Output the whole listing exactly, except for the pictures in it.

+---+

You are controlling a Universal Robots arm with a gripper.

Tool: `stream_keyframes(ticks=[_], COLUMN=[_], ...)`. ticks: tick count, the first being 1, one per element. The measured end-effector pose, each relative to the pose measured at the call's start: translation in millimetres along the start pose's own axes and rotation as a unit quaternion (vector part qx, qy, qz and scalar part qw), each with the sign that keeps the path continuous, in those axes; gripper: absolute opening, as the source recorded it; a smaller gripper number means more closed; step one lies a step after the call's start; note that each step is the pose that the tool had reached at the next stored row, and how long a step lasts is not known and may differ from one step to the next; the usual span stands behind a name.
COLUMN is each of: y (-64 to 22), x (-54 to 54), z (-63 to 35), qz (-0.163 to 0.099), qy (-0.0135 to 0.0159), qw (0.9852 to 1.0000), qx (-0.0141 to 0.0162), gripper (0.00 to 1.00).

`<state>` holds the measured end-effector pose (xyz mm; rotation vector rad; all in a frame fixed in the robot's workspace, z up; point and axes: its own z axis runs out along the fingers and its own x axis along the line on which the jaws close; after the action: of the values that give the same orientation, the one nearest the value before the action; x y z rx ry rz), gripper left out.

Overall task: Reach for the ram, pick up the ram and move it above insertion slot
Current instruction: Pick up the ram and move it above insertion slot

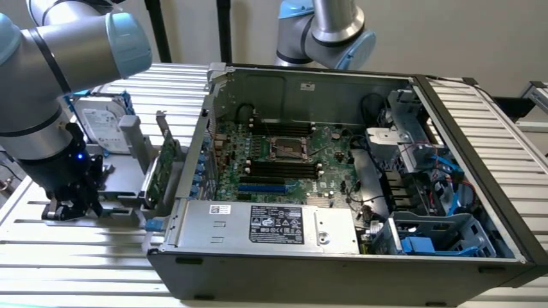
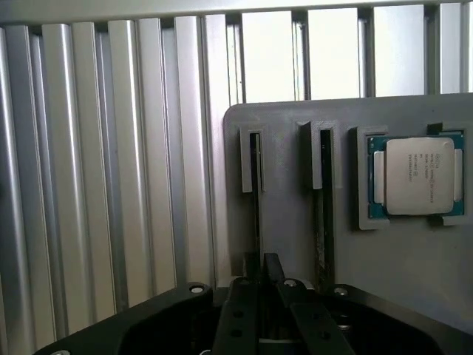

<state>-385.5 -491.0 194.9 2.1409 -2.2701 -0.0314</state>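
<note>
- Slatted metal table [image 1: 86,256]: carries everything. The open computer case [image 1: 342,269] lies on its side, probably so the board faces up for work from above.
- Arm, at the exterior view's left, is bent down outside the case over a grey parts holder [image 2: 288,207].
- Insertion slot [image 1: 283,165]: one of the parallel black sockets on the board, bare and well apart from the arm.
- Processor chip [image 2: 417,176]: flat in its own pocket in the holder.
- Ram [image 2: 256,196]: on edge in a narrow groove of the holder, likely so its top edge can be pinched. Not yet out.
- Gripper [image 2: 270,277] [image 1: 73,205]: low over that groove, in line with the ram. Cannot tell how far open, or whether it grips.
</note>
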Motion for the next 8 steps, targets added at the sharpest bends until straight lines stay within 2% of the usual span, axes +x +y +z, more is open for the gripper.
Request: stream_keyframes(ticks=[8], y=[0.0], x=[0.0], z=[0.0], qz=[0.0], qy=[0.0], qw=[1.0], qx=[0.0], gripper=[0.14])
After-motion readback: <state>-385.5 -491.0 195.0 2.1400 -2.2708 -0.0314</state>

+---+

■ THE COMPLETED TASK:
You are controlling a Universal Robots arm with a gripper.

Tool: `stream_keyframes(ticks=[_], COLUMN=[_], ...)`. ticks: tick count, the first being 1, one per element. The measured end-effector pose, each relative to the pose measured at the call's start: translation in millimetres along the start pose's own axes and rotation as a unit quaternion (vector part qx, qy, qz and scalar part qw), each with the sign that keeps the path continuous, in those axes; gripper: absolute opening, as the source recorded it; a smaller gripper number means more closed; step one lies a step after the call's start; note that each step is the pose that the tool had reached at the next stored row, and how long a step lasts is not known and may differ from one step to the next; the usual span stands behind a name.
COLUMN is each of: y (-64 to 22), x (-54 to 54), z (-63 to 35), qz (-0.163 to 0.099), qy (-0.0135 to 0.0159), qw (0.9852 to 1.0000), qx (-0.0141 to 0.0162), gripper (0.00 to 1.00).

`<state>` holds the measured end-effector pose (xyz mm; rotation vector rad; all in a frame fixed in the robot's workspace, z up; point and axes: its own z axis runs out along the fingers and its own x axis along the line on which the jaws close; after the action: of the values that give the same orientation, the one nearest the value before the action; x y z rx ry rz), gripper left out.

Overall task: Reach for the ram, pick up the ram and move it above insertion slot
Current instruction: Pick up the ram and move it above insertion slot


<state>-385.5 -491.0 194.9 2.1409 -2.2701 -0.0314</state>
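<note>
- Slatted metal table [image 1: 86,256]: carries everything. The open computer case [image 1: 342,269] lies on its side, probably so the board faces up for work from above.
- Arm, at the exterior view's left, is bent down outside the case over a grey parts holder [image 2: 288,207].
- Insertion slot [image 1: 283,165]: one of the parallel black sockets on the board, bare and well apart from the arm.
- Processor chip [image 2: 417,176]: flat in its own pocket in the holder.
- Ram [image 2: 256,196]: on edge in a narrow groove of the holder, likely so its top edge can be pinched. Not yet out.
- Gripper [image 2: 270,277] [image 1: 73,205]: low over that groove, in line with the ram. Cannot tell how far open, or whether it grips.
</note>
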Motion for the next 8 steps, targets added at the sharpest bends until straight lines stay within 2% of the usual span, axes +x +y +z, more is open for the gripper.
Request: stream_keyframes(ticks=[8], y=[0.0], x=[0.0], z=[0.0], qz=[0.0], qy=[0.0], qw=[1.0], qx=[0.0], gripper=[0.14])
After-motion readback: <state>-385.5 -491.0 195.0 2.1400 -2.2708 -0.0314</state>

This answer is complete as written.